Sam Altman has sent a personal apology to the people of Tumbler Ridge, British Columbia, telling the town he is “deeply sorry” that OpenAI did not alert police before a mass shooting that killed eight people and wounded dozens. The OpenAI CEO acknowledged the community’s grief and said a direct apology was necessary even as families are still mourning, as scrutiny intensifies over how AI companies spot and escalate potentially dangerous user behavior.
In a letter on Thursday, Altman wrote, “I am deeply sorry that we did not alert law enforcement to the account that was banned in June,” and pledged that OpenAI would work with governments and mental health experts to prevent anything similar from happening again, according to The Associated Press. British Columbia’s premier later shared the letter publicly, and it was posted on a local site in what Altman described as an attempt to respect how the community wanted to handle its grieving process.
Authorities say the shooter, 18-year-old Jesse Van Rootselaar, killed family members at a home before attacking Tumbler Ridge Secondary School on February 10, leaving eight people dead and dozens injured. Van Rootselaar died of an apparently self-inflicted gunshot wound, police said, as reported by The Associated Press. After the attack, it emerged that OpenAI’s systems had flagged and later banned a related ChatGPT account in June, a revelation that has fueled demands from Canadian officials for far more transparency.
Published reports say OpenAI’s abuse-detection tools flagged the user’s conversations months before the shooting and that some employees debated whether to bring the case to law enforcement. The company ultimately decided the activity did not meet its threshold for a credible or imminent threat, according to The Guardian. Those internal disagreements, and the choice not to notify police, now sit at the center of lawsuits and government investigations into how AI platforms should handle violent or threatening content.
Legal exposure and political fallout
In March, the mother of a critically injured 12-year-old victim filed a civil claim in the British Columbia Supreme Court alleging that OpenAI had “specific knowledge” that the shooter was using ChatGPT to plan violence, according to Global News. The company is also facing a separate wrongful-death lawsuit from the parents of a California teen who say ChatGPT helped their son research suicide methods, a case detailed by TechCrunch that has already driven changes to the product’s safety features.

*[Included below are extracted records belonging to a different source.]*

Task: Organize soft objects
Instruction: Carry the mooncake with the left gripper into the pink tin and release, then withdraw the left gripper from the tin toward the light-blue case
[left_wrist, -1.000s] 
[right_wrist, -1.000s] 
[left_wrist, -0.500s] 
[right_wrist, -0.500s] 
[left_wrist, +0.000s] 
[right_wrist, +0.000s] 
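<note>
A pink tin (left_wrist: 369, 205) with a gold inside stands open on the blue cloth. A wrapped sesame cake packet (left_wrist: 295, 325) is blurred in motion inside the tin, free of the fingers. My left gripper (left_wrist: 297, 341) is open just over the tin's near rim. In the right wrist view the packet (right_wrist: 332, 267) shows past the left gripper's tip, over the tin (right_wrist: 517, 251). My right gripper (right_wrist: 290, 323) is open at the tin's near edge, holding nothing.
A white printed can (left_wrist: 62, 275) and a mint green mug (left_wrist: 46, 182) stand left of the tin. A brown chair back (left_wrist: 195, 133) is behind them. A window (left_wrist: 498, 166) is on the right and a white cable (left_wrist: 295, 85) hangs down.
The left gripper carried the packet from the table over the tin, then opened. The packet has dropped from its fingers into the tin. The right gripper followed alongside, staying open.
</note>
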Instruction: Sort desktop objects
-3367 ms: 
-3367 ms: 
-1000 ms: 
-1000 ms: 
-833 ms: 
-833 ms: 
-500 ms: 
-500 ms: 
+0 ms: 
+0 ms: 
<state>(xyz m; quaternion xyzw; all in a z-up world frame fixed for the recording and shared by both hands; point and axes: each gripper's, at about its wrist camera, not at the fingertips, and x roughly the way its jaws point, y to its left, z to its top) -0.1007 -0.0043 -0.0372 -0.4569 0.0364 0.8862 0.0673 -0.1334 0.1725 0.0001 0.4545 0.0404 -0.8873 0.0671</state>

OpenAI's response and the next steps
OpenAI says it has been updating ChatGPT’s safety systems and partnering with mental health professionals to improve how the chatbot responds when users show signs of psychosis, mania, self-harm, or intense emotional attachment. The company has framed those changes as part of a broader push to reduce the risk of future harm, according to Business Insider. Altman’s letter, combined with meetings Canadian officials held with OpenAI executives earlier this year, suggests regulators intend to press the company for clearer and tougher escalation rules.
Canadian officials have already summoned OpenAI representatives to Ottawa to explain how those rules currently work, and provincial leaders say the episode could spur new requirements for how AI companies report potential threats, according to The Associated Press. For Silicon Valley, and San Francisco in particular, where OpenAI is based, the fallout is a stark reminder that safety failures abroad can quickly turn into local political and legal headaches.